- Cover art featuring D-Generation X (Triple H and Shawn Michaels)
- Developers: Yuke's Tose (Nintendo DS)
- Publisher: THQ
- Series: SmackDown vs. Raw
- Platforms: Nintendo DS PlayStation 2 PlayStation 3 PlayStation Portable Wii Xbox 360
- Release: AU: November 6, 2008; EU: November 7, 2008; NA: November 9, 2008; JP: January 22, 2009 (PS3);
- Genre: Sports
- Modes: Single player, multiplayer, multiplayer online

= WWE SmackDown vs. Raw 2009 =

2008 professional wrestling video game

WWE SmackDown vs. Raw 2009 (also known as WWE SmackDown vs.
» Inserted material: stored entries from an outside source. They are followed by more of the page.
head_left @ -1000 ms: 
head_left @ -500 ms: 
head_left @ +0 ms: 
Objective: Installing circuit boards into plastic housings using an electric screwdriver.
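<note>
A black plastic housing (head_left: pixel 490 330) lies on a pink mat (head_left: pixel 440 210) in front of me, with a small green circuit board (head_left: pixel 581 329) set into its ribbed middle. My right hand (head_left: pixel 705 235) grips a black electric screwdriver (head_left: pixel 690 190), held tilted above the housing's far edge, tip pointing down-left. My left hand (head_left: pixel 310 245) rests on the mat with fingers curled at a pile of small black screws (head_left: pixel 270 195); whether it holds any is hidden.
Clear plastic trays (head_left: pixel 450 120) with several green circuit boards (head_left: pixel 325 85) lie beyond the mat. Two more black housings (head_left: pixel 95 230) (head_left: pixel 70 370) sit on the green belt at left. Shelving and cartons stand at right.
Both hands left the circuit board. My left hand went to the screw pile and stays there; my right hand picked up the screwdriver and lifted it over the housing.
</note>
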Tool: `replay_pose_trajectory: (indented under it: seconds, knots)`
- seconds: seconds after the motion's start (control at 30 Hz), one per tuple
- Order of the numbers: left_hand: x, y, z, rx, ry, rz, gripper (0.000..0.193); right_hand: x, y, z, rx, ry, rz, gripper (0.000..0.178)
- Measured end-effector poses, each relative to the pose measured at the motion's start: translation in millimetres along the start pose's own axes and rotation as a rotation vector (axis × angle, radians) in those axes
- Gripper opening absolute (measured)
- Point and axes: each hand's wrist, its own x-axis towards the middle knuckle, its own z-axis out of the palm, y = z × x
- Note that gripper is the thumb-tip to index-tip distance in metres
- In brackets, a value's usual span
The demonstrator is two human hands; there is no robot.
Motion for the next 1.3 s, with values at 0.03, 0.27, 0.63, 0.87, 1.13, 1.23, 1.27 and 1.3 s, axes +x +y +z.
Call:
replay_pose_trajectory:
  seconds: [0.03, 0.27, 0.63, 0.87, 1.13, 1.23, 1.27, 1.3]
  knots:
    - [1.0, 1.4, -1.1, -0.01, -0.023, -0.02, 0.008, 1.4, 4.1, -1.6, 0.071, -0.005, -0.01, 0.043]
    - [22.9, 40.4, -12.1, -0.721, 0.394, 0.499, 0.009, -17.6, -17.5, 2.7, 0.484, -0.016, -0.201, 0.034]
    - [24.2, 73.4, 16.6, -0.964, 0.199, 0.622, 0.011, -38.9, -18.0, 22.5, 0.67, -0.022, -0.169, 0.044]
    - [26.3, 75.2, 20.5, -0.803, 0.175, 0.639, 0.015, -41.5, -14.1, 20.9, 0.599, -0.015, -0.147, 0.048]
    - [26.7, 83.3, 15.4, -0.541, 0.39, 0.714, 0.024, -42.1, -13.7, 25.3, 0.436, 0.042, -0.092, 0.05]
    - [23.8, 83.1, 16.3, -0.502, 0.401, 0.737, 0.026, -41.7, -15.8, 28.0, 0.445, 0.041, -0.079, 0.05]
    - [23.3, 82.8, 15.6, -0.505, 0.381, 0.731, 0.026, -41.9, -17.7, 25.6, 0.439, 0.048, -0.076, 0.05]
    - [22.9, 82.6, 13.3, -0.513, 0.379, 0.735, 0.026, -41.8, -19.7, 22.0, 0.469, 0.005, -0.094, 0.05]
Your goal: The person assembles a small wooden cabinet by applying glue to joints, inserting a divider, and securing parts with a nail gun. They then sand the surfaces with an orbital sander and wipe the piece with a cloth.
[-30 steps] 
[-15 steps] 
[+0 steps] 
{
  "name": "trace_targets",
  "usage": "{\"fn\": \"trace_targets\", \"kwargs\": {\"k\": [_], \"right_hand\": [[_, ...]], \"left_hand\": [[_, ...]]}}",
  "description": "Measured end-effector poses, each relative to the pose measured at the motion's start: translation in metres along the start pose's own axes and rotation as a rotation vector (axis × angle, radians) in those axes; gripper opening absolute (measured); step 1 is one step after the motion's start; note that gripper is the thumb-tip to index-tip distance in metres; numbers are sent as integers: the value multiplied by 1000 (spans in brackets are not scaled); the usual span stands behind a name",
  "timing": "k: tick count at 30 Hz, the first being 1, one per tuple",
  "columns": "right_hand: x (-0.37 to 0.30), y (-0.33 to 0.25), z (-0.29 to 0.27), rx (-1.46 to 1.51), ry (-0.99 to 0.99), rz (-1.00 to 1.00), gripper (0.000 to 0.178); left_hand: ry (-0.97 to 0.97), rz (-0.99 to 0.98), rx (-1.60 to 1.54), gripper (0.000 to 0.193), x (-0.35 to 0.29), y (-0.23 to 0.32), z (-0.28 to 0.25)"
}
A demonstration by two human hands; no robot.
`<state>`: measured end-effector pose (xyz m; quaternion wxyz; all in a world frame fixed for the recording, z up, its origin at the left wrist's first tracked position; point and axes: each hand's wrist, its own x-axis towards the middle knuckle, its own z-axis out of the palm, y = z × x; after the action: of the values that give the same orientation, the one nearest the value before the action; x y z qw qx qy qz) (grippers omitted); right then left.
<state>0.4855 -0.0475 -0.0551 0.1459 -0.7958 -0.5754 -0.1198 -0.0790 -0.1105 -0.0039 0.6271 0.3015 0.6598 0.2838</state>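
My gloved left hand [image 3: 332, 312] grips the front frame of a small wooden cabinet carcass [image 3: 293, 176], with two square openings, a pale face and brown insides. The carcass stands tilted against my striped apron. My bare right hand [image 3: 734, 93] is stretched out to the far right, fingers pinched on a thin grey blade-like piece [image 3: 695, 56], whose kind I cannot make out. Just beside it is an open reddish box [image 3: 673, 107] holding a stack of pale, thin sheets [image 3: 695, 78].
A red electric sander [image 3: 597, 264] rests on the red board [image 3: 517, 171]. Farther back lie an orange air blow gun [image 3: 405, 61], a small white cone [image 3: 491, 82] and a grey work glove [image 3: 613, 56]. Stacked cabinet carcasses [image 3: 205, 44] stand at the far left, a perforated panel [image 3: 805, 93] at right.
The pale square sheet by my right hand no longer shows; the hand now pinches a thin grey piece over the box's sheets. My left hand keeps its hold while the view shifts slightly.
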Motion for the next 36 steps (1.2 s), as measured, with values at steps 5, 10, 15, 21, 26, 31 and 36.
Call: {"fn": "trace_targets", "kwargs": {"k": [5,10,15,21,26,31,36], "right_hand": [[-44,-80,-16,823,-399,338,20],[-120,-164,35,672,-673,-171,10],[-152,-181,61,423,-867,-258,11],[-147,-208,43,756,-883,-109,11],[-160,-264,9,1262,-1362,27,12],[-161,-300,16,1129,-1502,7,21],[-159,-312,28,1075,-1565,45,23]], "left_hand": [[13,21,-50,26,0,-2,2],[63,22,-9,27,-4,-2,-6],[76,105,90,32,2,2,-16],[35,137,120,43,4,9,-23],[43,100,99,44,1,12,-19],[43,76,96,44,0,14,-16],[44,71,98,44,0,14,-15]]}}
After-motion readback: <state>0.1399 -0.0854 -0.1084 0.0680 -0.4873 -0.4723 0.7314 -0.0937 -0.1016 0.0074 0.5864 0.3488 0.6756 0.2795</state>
Raw 2009 featuring ECW) is a professional wrestling video game developed by Yuke's and published by THQ for the PlayStation 2, PlayStation 3, PlayStation Portable, Wii, and Xbox 360 video game consoles, with TOSE overseeing development for the Nintendo DS version. The game was first released on November 9, 2008, in North America. It is the tenth overall installment in the video game series based on the World Wrestling Entertainment (WWE) promotion, and the fifth game under the SmackDown vs. Raw name, named after the promotion's Raw and SmackDown brands. It is the sequel to 2007's SmackDown vs. Raw 2008 and the second of three games to feature the promotion's ECW brand. It was the first game in the series to be released during the PG Era.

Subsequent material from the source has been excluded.